A D.C. Council committee on Thursday stripped Mayor Adrian Fenty’s 2009 budget of nearly $900,000 slated for the city’s new closed-circuit camera program, an initiative the panel said was started prematurely.
The five-member public safety and judiciary committee, chaired by Councilman Phil Mendelson, also erased an increase of a fee levied on phone lines and directed Fenty to reduce recently raised ambulance fees. The recommendations will be taken up by the full council May 13.
The panel, without deliberation, eliminated $886,000 from the D.C. homeland security budget for the consolidation of about 5,200 closed-circuit television cameras into a single network. Fenty’s Video Interoperability for Public Safety program, which has raised alarms among privacy activists, was launched this week.
“There has been no thought on what, if any, restrictions will govern the expanded system,” Mendelson’s committee wrote in its report. “The executive should fully develop the program before it seeks funding.”
The cut in local funds, if left in place by the full council, could leave the program in limbo. Supporters say the initiative will greatly improve the city’s ability to fight crime and monitor potentially dangerous situations.
“The budget my administration submitted to council funded essential front-line public safety positions and programs so that we can better protect our citizens,” Fenty said in a statement. “I will work with the council to ensure that these critical programs remain intact.”
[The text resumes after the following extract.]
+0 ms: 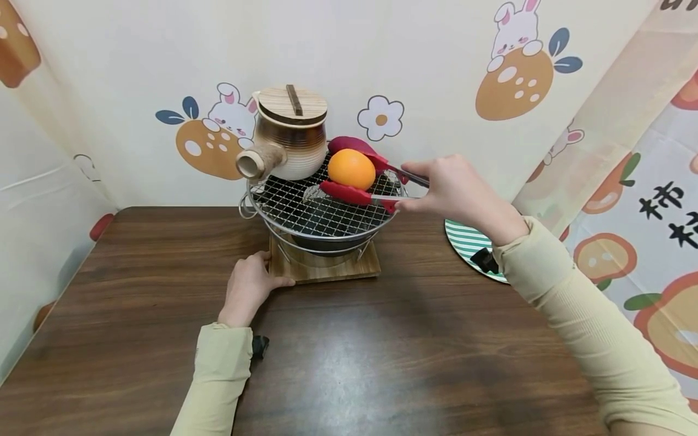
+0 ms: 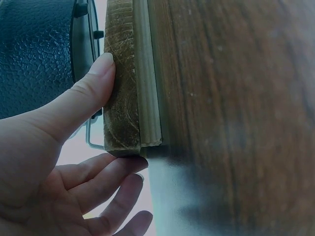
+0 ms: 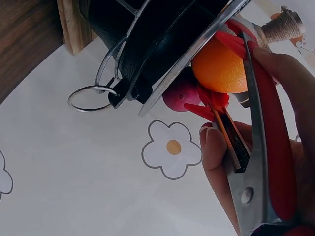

Also from the budget markup, the council for the fifth straight year appears poised to kill a proposed increase to the E-911 fee, a monthly tax on every D.C. phone line. The mayor’s suggested increase, from 76 cents to 99 cents, was expected to raise $3.8 million, much of which was slated for mobile data computers and GPS devices for emergency vehicles.
The committee shifted $1.7 million from salary vacancies to make up for roughly half the loss.
The panel further agreed that Fenty should lower recently raised fees for ambulance rides. The increases, double the old fees, were implemented March 21 and are expected to generate $7.2 million. Reducing the charges, which the committee deemed “unjustifiably high,” will allow the city to recover its costs “but in a less painful way,” Ward 3 Councilwoman Mary Cheh said.